UAE Federal Tax Authority Provides Guidance on Registration of Natural Persons for Corporate Tax

On May 6, 2024, the UAE Federal Tax Authority (FTA) released the Corporate Tax Guide on Registration of Natural Persons - CTGRNP1.

The guide is aimed at any individual involved in business or business activities within the UAE. It should be used in conjunction with the Corporate Tax Law (Federal Decree-Law No. 47 of 2022 on the Taxation of Corporations and Businesses) and other relevant FTA publications. By referencing specific sections of the CIT Law and Implementing Decisions, the guide ensures users have a thorough understanding of the regulations when read in full.

  • The guide outlines the requirements and steps for individuals to register for corporate tax, ensuring compliance with UAE tax laws.
  • It helps individuals determine whether they need to register for corporate tax based on their involvement in business activities.
  • Clear instructions are provided for individuals on how to deregister from corporate tax when necessary.

This guide is an essential resource for individuals engaged in business activities in the UAE, offering clear instructions and detailed explanations to facilitate the Corporate Tax registration process. By following this guide, individuals can ensure they meet all necessary tax requirements and avoid potential compliance issues.

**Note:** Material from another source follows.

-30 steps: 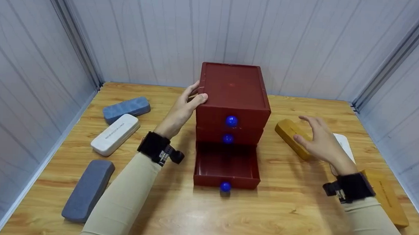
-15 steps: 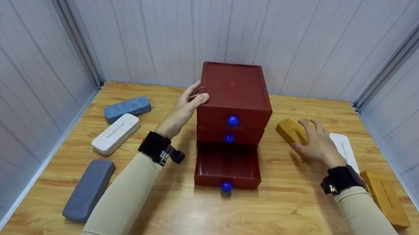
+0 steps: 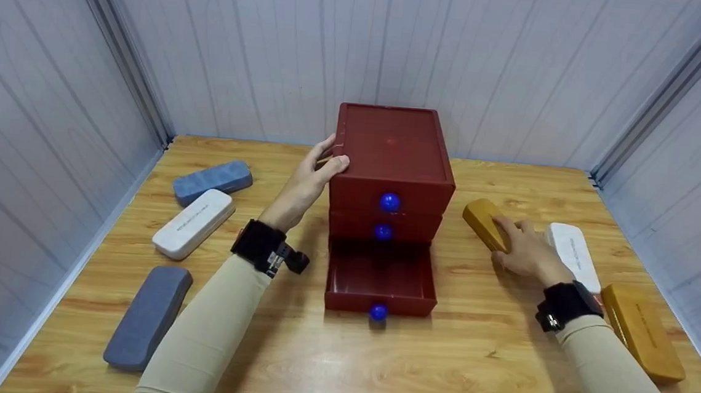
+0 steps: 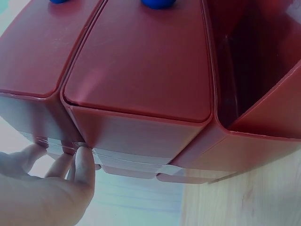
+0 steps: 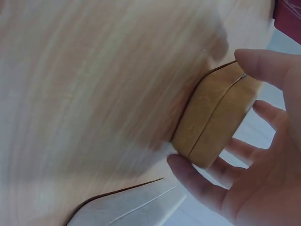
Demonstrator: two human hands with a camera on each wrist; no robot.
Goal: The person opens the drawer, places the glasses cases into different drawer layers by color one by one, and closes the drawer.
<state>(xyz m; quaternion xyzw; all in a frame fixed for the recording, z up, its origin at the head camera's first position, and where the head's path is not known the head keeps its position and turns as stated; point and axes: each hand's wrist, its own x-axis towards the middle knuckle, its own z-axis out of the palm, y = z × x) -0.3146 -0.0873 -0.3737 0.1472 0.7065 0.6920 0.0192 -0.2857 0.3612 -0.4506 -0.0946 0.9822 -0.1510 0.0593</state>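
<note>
A red drawer cabinet (image 3: 391,144) with blue knobs stands in the middle of the table. Its bottom drawer (image 3: 378,278) is pulled out, showing a bare interior. My left hand (image 3: 305,187) rests on the cabinet's left side, thumb over the top edge; in the left wrist view its fingertips (image 4: 84,162) touch the side wall. At the right, my right hand (image 3: 529,249) grips the near end of a mustard glasses case (image 3: 483,221). The right wrist view has the thumb along one side of this case (image 5: 211,115) and the fingers around the other, partly hidden.
Close to my right hand lie a white glasses case (image 3: 573,252) and another mustard case (image 3: 643,334). On the left are a light blue case (image 3: 213,181), a white case (image 3: 194,222) and a grey one (image 3: 147,318). Pale panel walls (image 3: 261,54) enclose the table.
My right hand has come down from over the mustard glasses case and closed its fingers on the near end. The left hand stays at the cabinet.
</note>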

Any natural person conducting business or business activities in the UAE should refer to this guide to determine whether they need to register for Corporate Tax. It is meant to be used alongside the Corporate Tax Law, implementing decisions, and other relevant guidance published by the FTA.

To access the guide please click here.

Should you need any further clarifications and details regarding this information, please contact our Corporate Tax Team – Tax Partner Anuj R. Kapoor or Tax Director Isabel Strassburger or Associate Tax Directors Tatiana Stupenkova and Amisha Anil; and our Transfer Pricing team – Tax Director Anna Nikolayko.

UAE Federal Tax Authority Provides Guidance on Free Zone Persons Corporate Tax Guide

On 20th May 2024, the UAE Federal Tax Authority ('FTA') released a new Corporate Tax Guide for Free Zone Persons - CTGFZP1 (the "Free Zone Guide"). This guide aims to assist businesses in understanding and navigating the advantages of the tax regime available to Free Zone Persons ('FZP') under the UAE Corporate Tax Law.

The UAE Corporate Tax Law offers a favorable tax regime for FZPs, allowing businesses to benefit from 0% Corporate Tax rate under specific conditions. The newly issued guide details the criteria required for businesses to qualify as a Free Zone Person ('QFZP') and identifies activities eligible for tax exemptions.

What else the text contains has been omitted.